= Pussycat Theaters =

Chain of adult movie theaters

The Pussycat Theaters were a chain of adult movie theaters, operating between the 1960s and the 1980s. Pussycat Theaters had 30 locations in California and were known for their cat-girl logo. The last one closed in 2022.

==History==
David F. Friedman and Dan Sonney founded Pussycat Theaters. Dan Sonney invented the name, based on Woody Allen film What's New Pussycat. Friedman has also cited the Pink Pussycat burlesque club on Santa Monica Boulevard as having previously established the word "pussycat" in relation to "pink" porn, since the early 1960s. The first Pussycat Theater opened in March 1966 on 444 South Hill Street, Los Angeles. Within two years, there were almost a dozen locations, from San Diego to San Francisco.

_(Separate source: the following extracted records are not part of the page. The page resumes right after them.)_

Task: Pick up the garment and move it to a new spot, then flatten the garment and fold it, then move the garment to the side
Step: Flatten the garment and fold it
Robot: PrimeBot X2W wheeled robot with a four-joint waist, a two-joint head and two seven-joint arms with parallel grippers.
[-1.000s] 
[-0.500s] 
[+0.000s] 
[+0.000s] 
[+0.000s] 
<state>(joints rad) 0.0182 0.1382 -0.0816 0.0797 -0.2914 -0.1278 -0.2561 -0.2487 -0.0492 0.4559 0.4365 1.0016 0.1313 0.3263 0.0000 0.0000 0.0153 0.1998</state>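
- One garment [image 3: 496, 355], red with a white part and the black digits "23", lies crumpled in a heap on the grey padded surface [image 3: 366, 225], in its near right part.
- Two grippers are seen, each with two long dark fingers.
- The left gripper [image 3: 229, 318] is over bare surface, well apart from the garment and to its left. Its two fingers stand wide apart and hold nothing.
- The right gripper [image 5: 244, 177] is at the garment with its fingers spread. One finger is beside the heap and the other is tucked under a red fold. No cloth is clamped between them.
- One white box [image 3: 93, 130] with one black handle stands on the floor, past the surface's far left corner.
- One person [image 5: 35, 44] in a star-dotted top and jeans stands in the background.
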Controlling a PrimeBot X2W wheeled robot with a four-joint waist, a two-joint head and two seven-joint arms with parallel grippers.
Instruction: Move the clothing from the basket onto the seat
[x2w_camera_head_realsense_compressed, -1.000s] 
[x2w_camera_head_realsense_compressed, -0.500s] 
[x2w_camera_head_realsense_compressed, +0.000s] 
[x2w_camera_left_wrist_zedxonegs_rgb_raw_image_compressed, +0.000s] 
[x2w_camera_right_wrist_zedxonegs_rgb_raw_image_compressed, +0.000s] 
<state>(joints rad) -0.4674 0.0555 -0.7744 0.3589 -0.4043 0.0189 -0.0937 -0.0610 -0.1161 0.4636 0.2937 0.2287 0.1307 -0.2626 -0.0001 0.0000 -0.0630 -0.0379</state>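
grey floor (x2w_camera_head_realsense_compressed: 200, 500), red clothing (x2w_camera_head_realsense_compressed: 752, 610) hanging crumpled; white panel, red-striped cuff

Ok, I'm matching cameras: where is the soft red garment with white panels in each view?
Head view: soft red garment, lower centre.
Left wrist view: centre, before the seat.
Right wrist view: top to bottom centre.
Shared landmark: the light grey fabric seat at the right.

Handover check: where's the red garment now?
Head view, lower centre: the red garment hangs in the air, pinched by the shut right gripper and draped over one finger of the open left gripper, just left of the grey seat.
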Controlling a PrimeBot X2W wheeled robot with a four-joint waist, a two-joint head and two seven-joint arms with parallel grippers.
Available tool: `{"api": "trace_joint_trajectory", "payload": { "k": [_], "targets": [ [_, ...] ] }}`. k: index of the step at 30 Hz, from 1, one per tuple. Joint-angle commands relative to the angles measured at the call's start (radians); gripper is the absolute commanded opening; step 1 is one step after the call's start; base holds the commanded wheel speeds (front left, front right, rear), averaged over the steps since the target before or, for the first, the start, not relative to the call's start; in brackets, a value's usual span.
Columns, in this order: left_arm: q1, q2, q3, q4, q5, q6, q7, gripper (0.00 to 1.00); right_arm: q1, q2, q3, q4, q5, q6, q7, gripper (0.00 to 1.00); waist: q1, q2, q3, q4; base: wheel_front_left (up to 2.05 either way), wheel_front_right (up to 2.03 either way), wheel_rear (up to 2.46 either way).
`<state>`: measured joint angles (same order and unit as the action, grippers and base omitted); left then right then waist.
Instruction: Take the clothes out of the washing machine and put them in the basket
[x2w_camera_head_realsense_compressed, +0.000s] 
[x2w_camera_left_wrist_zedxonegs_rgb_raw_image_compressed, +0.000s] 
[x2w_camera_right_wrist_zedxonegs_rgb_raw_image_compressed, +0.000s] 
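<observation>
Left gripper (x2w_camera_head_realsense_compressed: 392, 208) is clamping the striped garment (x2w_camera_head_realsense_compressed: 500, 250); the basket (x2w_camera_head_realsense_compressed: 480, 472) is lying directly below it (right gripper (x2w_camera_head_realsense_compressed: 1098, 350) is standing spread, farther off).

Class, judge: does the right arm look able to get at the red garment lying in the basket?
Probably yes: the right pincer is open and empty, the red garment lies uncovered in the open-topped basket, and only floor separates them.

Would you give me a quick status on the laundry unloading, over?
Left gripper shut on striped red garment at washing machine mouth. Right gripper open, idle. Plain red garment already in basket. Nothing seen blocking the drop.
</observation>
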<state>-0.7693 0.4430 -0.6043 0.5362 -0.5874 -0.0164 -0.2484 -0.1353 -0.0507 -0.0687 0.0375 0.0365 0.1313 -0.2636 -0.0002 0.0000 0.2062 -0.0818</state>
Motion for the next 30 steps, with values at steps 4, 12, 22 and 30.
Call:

In 1968, Vince Miranda bought a 50% share of the company. Miranda was unable to prevent those outside California from using the Pussycat name. Miranda spent $1 million to improve the decor of the theaters. They were known for being cleaner and fancier than other such places. The interiors featured red and gold carpeting, velveteen fixtures, beveled glass, mirror walls, chandeliers, oil paintings, murals, and merchandise bearing the Pussycat logo. Some Pussycat theaters sold popcorn from the box office to pedestrians on the sidewalk, with no obligation to buy a ticket.

Vince Miranda and George Tate (who were lovers) shared ownership of Walnut Properties, the company that owned the Pussycat Theaters. Miranda may have had exclusive California license to show Deep Throat, a hugely lucrative film. His main competitors were the Mitchell brothers in San Francisco.

Residents who lived near the theaters complained to the city governments that children could see the images of women on posters, ads, and cardboard stand-ups. Community members wanted the theaters to close. The citizens groups and government sued Walnut Properties under a variety of laws, including obscenity, public nuisance, rezoning, eminent domain, The Red Light Abatement Act, and the US Supreme Court's "preponderance" redefinition of porn theaters. Walnut Properties was served with over 100 civil lawsuits filed between 1973 and 2005. Between 1977 and 1994, at the Pussycat Theater in Santa Monica, "the Los Angeles Police Department made 2000 arrests for lewd conduct on the premises." In 1981, an ordinance was passed banning adult movie theaters in Santa Monica.

In 1983, pornographic videotape sales began to compete with adult theaters, reducing theater attendance. At the age of 52, Vince Miranda died of complications related to cancer in 1985. George Tate and his new paramour Jonathan Cota inherited Walnut and the Pussycat Theaters. The IRS imposed a federal tax lien of $6,047,760 on Miranda's estate. The theaters were losing money fast. Many theaters were given to debtors in lieu of money, and/or converted to general admission theaters.

By 2003, all the theaters were gone except one at 7734 Santa Monica Boulevard in West Hollywood. Filmmaker Roger Corman saved the last Pussycat Theater by brokering a deal with an unnamed buyer. In 2004, Cota threatened to file a lawsuit against the Pussycat Dolls, for trademark infringement on the Pussycat name. The U.S. Patent and Trademark Office ruled that the Pussycat had abandoned the trademark, and the case was dismissed. The last remaining Pussycat Theater showed homosexual pornography. The name was changed to the Tomkat, then to Studs. It went out of business on October 29, 2022.